So much for the NYT's prose. Ozzie's linguistic problems may not have such a simple fix.

(*Made up! not real! for linguistic-philosophical-expository purposes only!)

Posted by NF | Permanent link | File under: quotation, baseball, remedial_media

January 2, 2012

New York Times headline editor fails to

On the eve of the Iowa caucuses, with the state's Republican voters set to pick which member of the assholocracy they'd like to see take on Barack Obama, the New York Times runs the following headline:

Iowa, the Early Decider, Still Hasn't

The English syntactic process that leaves a gap after the negative auxiliary hasn't in the headline above is called verb phrase ellipsis (VPE). The idea behind VPE is that a sentence like the one in the headline above is derived from a structure in which the verb phrase in question is present: Iowa, the early decider, still hasn't decided. The details of how one gets from this fully articulated structure to the VPE'd headline above differ among frameworks and implementations, but everyone more or less agrees on this basic premise.

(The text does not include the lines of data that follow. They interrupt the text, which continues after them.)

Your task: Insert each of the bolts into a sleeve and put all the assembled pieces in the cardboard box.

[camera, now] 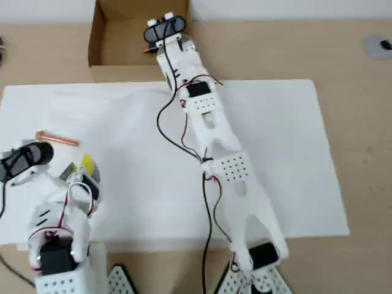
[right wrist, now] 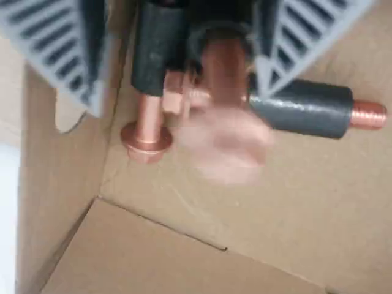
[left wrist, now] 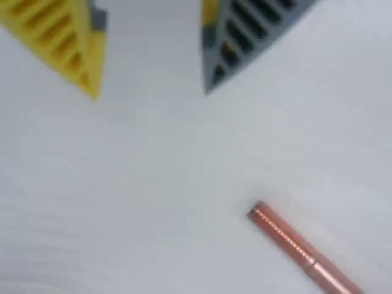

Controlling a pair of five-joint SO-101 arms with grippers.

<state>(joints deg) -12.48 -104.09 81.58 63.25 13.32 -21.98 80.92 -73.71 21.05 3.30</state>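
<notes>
A bare copper bolt [camera: 56, 139] lies on the white sheet near its left edge; in the left wrist view the bolt [left wrist: 300, 248] rests a little beyond my left gripper [left wrist: 150, 90], which hangs open over the sheet with nothing between its yellow and grey fingers. My right arm [camera: 196, 104] stretches into the cardboard box [camera: 95, 43]. There my right gripper [right wrist: 177, 95] is open above the box floor [right wrist: 275, 202]. A blurred bolt in a black sleeve [right wrist: 223, 73] sits between its fingers. Two more sleeved bolts lie below, one leaning [right wrist: 147, 122], one flat [right wrist: 303, 110].
The white sheet [camera: 275, 153] covers most of the wooden table. My left gripper [camera: 82, 171] sits at the sheet's lower left, close to the bare bolt. Cables run along the right arm. A grey disc [camera: 378, 46] rests at the table's far right.
</notes>
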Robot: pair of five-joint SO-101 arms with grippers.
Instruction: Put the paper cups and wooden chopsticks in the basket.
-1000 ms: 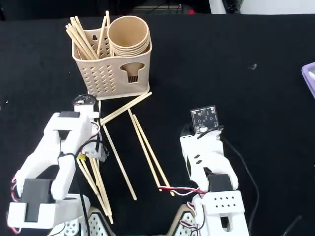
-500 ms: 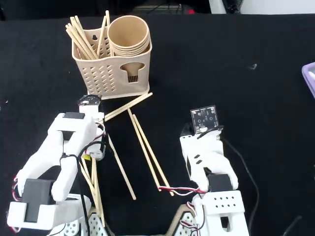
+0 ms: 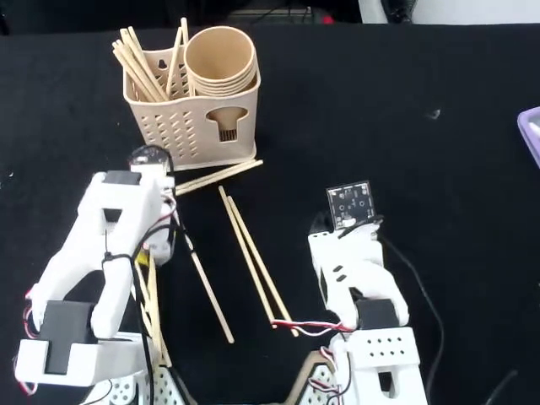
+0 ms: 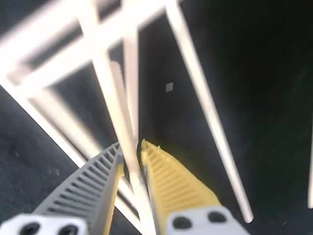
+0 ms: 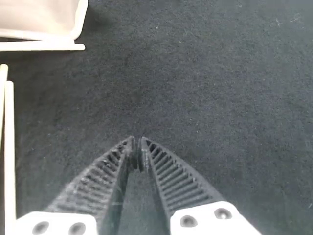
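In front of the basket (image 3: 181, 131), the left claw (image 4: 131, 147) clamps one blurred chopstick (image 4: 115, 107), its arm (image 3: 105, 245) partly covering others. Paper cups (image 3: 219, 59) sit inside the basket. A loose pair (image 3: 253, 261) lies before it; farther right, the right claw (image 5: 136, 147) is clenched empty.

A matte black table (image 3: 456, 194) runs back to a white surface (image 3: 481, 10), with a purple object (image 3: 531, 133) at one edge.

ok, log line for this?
left jaws shut on chopstick | right jaws shut, empty | paper cups in basket | loose chopsticks on table
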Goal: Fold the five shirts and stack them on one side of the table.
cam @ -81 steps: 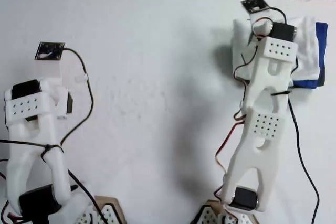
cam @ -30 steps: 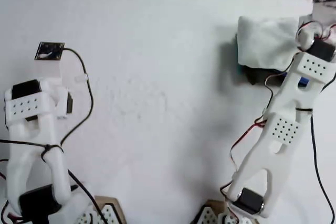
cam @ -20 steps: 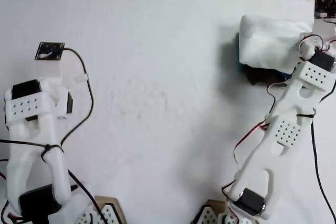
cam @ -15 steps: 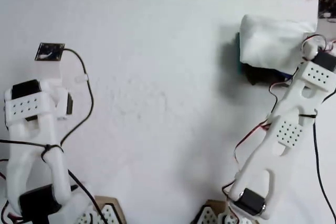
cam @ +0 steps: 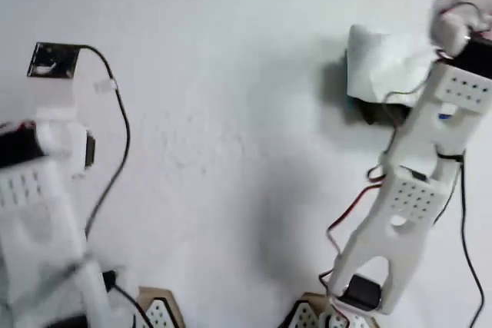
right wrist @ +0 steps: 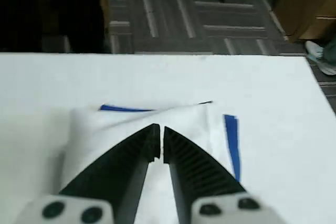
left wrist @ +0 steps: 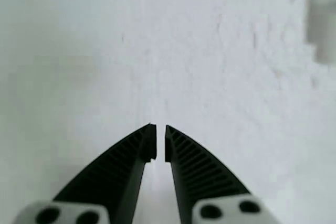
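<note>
- Right gripper (right wrist: 157, 142): we find its black ribbed fingers (right wrist: 121, 169) closed together, with only a hairline slit at the tips and no cloth seen between them.
- It hangs over the white folded cotton shirt (right wrist: 100, 135). We cannot tell whether the tips touch the cloth.
- That shirt is the top layer of the stack of folded shirts (cam: 380, 67). In the high view the stack lies at about 2 o'clock on the white table (cam: 231, 113), close to the far right corner.
- A bright blue fabric edge (right wrist: 231, 140) shows from under the white shirt on two sides. A dark layer (cam: 380, 113) shows beneath the white one at the stack's 6 o'clock edge.
- We cannot count the shirts in the stack.
- The white plastic right arm (cam: 407, 197) runs from its base at 5 o'clock up towards 1 o'clock, and its wrist covers the right part of the stack.
- Left gripper (left wrist: 157, 142): its fingers (left wrist: 121, 177) are likewise closed, with a thin slit and nothing held, above bare table.
- The white plastic left arm (cam: 38, 190) stands at 8 o'clock, well apart from the stack. A thin black cable (cam: 115, 136) loops along its side.
- A dark carpet-tiled floor (right wrist: 210, 19) lies beyond the table's far edge.
</note>
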You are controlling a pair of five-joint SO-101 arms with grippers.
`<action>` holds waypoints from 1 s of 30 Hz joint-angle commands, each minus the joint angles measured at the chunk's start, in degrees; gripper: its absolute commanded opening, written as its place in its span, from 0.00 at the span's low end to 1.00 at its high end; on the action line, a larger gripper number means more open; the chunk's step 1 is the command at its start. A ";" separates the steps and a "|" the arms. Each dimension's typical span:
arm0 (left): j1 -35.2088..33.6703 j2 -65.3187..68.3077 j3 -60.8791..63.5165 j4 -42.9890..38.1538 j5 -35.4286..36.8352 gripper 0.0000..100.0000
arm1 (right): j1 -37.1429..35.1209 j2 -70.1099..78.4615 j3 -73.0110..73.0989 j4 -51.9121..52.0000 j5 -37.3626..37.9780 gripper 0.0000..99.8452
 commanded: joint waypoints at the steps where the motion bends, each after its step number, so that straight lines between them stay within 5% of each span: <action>1: 2.46 -14.59 6.29 0.26 -1.49 0.06 | -6.37 -11.30 0.88 10.42 -0.09 0.02; 7: 2.81 -28.22 21.58 -4.22 -1.67 0.06 | -10.24 -28.18 19.96 10.33 -0.09 0.02; 15: 2.81 -38.77 39.69 -10.64 -1.76 0.06 | -21.76 -65.80 74.11 7.96 -0.53 0.02; 30: 3.08 -65.76 70.55 -15.12 -1.23 0.06 | -22.73 -113.89 155.69 -26.68 -0.53 0.02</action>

VPE is a relatively well-understood process. We have known at least since the classic treatment of Hankamer and Sag (1976) that there are syntactic (as opposed to merely pragmatic) constraints on where the missing verb phrase can find its antecedent. One such syntactic constraint prohibits the antecedent (of, e.g., decided) from being found in a morphologically related noun (such as decider): this is, in the terminology of Postal (1969), an anaphoric island. Moreover, even Ward et al. (1991), in their thorough debunking of the idea that anaphoric islandhood is anything other than a pragmatic phenomenon, note that do so anaphora, a close cousin of VPE, is systematically/grammatically unable to find its antecedent in an anaphoric island.

All of this is to say that the headline above is not merely awkward, or stilted, or too-clever-by-half. It is ungrammatical. It is ungrammatical for the same reason that it is ungrammatical to call those who produce the aforementioned paper printers of all the news that's fit to; and for the same reason that, if the Super Bowl gets cancelled, it is ungrammatical to describe that circumstance by saying that This highly anticipated happening didn't; and for the same reason that it is ungrammatical to say, of the author and editor responsible for the headline above, These presumably-native English speakers nonetheless can't. Forget about split infinitives: this is honest-to-goodness ungrammaticality we're talking about here. Perhaps if this campaign without end ever does, the NYT can turn its attention to English syntax.

Update, Jan. 3: Perhaps I have been a bit hasty. It seems that there is a difference in acceptability for some speakers between examples like the headline above, where the anaphoric island for VPE is contained in an appositive/parenthetical phrase, and the ones I made up, where the anaphoric island is more fully integrated into the clausal syntax. Consider the following pairs:

1a. ? Iowa, the early decider, still hasn't.
1b. * The early decider still hasn't.

2a. ? Presumably native English speakers, these people nonetheless can't.
2b. * These presumably-native English speakers nonetheless can't.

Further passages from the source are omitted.